As someone who cares for children and who has studied the religious
dimension of American politics, I think this issue qualifies as
a true moral urgency.
Mr Bush plans to veto the legislation because it incorporates significant
new cigarette taxes to pay for the expanded care, and because he
and his allies in the insurance industry fear that some privately
insured lower-income families will choose the public program instead
of private health insurance. Conservatives, including presidential
candidates Rudolph Giuliani and Mitt Romney, have described expanded
coverage as a slippery slope toward nationalized healthcare. At
a town hall meeting in Exeter NH, Mitt Romney said, “I don't
want the guys who ran the Katrina cleanup running my health care
system.” Giuliani wrote last month in a Boston Globe op-ed
piece, “The future of America's healthcare system lies in
free-market solutions, not socialist models.”

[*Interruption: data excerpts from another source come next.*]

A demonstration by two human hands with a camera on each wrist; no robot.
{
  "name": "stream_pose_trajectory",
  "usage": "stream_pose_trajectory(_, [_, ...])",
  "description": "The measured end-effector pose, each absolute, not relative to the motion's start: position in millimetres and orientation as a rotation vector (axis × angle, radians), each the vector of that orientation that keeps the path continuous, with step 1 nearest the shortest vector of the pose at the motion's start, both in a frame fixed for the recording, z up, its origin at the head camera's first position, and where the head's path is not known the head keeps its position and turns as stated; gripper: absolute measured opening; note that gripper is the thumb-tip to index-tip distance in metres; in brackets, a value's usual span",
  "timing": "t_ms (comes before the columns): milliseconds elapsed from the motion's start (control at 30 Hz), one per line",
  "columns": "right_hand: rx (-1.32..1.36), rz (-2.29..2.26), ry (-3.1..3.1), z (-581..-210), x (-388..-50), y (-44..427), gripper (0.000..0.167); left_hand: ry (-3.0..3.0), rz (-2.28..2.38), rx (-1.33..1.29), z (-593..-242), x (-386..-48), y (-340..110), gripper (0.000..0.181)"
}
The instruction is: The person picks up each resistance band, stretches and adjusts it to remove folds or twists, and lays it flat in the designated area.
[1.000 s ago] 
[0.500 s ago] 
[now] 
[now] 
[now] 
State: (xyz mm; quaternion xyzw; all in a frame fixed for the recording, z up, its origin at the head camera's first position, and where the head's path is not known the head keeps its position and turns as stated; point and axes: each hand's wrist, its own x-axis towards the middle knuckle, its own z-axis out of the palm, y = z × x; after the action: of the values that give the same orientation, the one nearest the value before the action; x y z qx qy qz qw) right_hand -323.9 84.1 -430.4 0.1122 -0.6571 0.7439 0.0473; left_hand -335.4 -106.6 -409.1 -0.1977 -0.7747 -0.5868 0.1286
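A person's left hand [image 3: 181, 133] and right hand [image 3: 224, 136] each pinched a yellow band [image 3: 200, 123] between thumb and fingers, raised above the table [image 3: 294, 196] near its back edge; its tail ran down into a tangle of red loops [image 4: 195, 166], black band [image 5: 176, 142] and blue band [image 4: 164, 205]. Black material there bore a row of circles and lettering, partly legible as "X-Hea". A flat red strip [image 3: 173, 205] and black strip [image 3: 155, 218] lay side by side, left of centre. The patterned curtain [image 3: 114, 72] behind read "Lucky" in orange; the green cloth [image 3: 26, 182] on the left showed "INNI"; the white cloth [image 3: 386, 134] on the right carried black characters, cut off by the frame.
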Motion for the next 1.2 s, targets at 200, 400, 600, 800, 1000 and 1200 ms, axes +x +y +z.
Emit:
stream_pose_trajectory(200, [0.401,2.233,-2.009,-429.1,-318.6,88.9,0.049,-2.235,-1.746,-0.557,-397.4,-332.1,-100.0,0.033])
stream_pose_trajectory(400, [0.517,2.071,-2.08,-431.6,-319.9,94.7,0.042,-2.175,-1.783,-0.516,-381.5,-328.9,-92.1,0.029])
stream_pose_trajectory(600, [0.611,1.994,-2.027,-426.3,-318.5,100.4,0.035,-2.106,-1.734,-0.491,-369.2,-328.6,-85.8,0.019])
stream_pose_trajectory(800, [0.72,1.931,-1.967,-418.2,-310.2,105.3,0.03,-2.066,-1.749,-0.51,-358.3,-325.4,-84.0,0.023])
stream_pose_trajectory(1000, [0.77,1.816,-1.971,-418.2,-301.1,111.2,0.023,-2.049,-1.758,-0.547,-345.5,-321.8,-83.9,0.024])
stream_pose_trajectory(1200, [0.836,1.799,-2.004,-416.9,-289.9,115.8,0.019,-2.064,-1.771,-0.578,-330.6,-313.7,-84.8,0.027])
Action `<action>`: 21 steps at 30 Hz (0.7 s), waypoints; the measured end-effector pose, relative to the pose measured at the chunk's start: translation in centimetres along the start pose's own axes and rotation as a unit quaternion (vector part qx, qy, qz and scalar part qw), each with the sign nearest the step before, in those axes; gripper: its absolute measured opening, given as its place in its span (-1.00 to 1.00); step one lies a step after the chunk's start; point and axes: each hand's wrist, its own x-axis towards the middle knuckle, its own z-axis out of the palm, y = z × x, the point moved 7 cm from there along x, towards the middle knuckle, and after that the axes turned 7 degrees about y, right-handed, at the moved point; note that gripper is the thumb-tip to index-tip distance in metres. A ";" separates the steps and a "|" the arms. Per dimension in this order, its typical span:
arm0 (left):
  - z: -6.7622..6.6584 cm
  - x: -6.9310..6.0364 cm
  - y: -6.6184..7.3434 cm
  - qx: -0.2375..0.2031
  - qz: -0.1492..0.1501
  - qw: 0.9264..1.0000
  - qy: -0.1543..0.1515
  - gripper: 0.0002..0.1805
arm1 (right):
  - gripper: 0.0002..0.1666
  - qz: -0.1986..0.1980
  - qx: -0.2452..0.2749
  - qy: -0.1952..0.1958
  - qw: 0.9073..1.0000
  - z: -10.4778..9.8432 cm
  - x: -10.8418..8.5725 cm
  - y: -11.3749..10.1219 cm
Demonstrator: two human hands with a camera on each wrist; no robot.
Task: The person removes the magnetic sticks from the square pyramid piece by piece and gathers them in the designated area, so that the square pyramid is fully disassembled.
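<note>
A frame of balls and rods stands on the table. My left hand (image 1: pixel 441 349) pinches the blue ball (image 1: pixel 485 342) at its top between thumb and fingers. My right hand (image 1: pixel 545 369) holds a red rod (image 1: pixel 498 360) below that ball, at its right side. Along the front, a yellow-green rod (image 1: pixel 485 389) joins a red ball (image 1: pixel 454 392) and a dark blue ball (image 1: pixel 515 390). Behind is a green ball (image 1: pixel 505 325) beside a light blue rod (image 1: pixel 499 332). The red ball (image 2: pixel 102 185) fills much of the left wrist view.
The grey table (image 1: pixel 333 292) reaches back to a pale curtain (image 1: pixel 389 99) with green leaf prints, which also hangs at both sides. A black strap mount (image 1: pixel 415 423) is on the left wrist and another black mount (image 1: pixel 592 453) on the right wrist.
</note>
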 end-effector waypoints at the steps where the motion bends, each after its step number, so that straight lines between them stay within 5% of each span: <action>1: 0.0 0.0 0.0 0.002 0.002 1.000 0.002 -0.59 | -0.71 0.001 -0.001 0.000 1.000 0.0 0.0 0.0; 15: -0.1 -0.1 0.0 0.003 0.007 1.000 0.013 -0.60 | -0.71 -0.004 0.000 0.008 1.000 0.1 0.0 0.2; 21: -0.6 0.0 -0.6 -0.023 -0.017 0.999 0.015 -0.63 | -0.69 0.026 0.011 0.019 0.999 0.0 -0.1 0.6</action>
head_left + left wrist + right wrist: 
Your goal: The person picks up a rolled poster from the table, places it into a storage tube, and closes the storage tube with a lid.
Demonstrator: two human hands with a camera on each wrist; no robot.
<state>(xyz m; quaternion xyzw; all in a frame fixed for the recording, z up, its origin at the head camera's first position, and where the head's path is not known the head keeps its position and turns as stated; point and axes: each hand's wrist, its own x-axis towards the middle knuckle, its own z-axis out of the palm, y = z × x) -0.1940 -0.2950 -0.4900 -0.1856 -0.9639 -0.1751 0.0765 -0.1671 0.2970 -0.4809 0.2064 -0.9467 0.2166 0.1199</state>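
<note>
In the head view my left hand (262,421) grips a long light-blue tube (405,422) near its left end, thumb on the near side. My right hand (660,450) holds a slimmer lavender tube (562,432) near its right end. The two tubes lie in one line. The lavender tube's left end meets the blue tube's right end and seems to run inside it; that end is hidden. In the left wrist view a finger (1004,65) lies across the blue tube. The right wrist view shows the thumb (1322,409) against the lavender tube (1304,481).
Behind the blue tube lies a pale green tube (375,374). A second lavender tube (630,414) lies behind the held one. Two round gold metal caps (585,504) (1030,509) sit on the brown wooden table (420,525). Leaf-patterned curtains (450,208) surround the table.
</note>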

Other critics have complained about the $7 billion annual cost of
the program, which would equal about 35 days of current US expenditures
in Iraq. The cost would be covered by a 61¢ increase in the
price for a pack of cigarettes, by itself probably the single most
effective deterrent to teenagers taking up smoking—which otherwise
could be expected eventually to kill about half of those who take
up the habit.
As a pediatric specialist, I have seen what happens when children
do not receive routine check-ups, preventive care, and regular treatment
for those with chronic illnesses. Uninsured children are often taken
to hospital emergency rooms after their condition has worsened to
a point where they have severe pain or cannot attend school. Relying
on emergency care significantly increases the cost of treatment
and fails to provide the follow-up that results in real healing.
In particular, children with chronic diseases like arthritis and
asthma are at particular risk for longterm disability, and even
death, when their families don’t have the resources to provide
them with routine pediatric care. In our country, being born into
poverty should not determine which children are able to grow up
healthy with a fair shot at the American dream.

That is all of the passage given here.